77% of Firms Suffer Insider-Linked Data Breaches, Finds Fortinet’s 2025 Data Security Report
The 2025 Data Security Report, based on responses from 883 IT and cybersecurity professionals, warns that traditional Data Loss Prevention (DLP) tools are now becoming a barrier rather than a safeguard, as they fail to keep pace with today’s decentralized, AI-driven work environments.
New Delhi, October 8: A new global survey by Fortinet and Cybersecurity Insiders reveals that 77% of organizations experienced at least one insider-related data loss incident in the past 18 months — with 58% reporting six or more.

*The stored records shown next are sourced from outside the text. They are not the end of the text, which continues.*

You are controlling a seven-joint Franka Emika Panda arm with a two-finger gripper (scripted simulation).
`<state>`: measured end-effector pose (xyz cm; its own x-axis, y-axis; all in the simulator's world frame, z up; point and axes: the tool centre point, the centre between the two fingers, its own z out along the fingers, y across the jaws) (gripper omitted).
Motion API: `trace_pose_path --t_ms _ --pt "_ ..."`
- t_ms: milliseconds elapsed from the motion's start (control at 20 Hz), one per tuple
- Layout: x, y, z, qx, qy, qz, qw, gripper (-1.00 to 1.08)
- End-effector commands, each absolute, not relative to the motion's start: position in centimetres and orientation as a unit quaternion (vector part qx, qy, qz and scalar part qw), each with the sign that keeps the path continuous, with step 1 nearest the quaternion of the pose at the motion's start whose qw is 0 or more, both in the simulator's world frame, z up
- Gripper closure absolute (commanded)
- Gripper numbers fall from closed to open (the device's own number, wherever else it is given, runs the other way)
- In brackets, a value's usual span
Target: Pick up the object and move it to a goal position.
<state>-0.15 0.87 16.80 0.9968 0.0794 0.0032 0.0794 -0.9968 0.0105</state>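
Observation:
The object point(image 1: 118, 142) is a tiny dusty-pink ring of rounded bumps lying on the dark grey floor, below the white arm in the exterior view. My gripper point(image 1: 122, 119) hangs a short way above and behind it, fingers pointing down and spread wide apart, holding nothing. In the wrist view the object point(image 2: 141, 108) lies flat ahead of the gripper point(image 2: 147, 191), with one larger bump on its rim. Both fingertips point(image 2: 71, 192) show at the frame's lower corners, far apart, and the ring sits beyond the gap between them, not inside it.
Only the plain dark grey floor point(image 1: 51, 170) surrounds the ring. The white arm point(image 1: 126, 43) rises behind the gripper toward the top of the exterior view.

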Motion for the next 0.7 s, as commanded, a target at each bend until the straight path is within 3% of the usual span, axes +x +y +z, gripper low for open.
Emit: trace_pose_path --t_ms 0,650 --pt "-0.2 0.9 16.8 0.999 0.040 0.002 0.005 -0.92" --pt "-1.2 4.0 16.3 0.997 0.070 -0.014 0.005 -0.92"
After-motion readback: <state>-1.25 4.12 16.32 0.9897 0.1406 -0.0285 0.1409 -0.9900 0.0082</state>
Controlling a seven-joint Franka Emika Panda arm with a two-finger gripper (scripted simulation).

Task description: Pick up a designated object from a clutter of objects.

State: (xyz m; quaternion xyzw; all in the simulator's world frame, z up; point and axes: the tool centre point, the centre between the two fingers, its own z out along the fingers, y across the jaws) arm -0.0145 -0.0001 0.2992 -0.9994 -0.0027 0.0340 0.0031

The 2025 Data Security Report, based on responses from 883 IT and cybersecurity professionals, warns that traditional Data Loss Prevention (DLP) tools are now becoming a barrier rather than a safeguard, as they fail to keep pace with today’s decentralized, AI-driven work environments.
Nearly 49% of incidents stemmed from employee negligence rather than malicious intent, while 45% of affected firms reported financial or revenue losses, and 41% estimated damages between $1 million and $10 million.
The report highlights that 72% of organizations lack visibility into how users interact with sensitive data across endpoints, cloud apps, and SaaS platforms. Moreover, only 47% of respondents said their DLP tools effectively prevent data loss, and just 27% could identify which users put data at risk.
“Legacy DLP solutions block outflows but fail to understand the behaviors and contexts that expose sensitive data,” the study notes, urging a shift toward behavior-driven, real-time visibility platforms.
Among the top priorities for next-generation data protection are behavioral analytics (66%), day-one visibility (61%), and control over shadow AI and SaaS tools (52%).
Customer records (53%) and personally identifiable information (47%) topped the list of data types most frequently exposed, followed by financial and strategic information (40%) and intellectual property (29%).
To counter the trend, the report recommends modern, integrated DLP systems that monitor user behavior, correlate identity and activity, protect data across channels, and leverage AI to detect intent rather than just policy violations.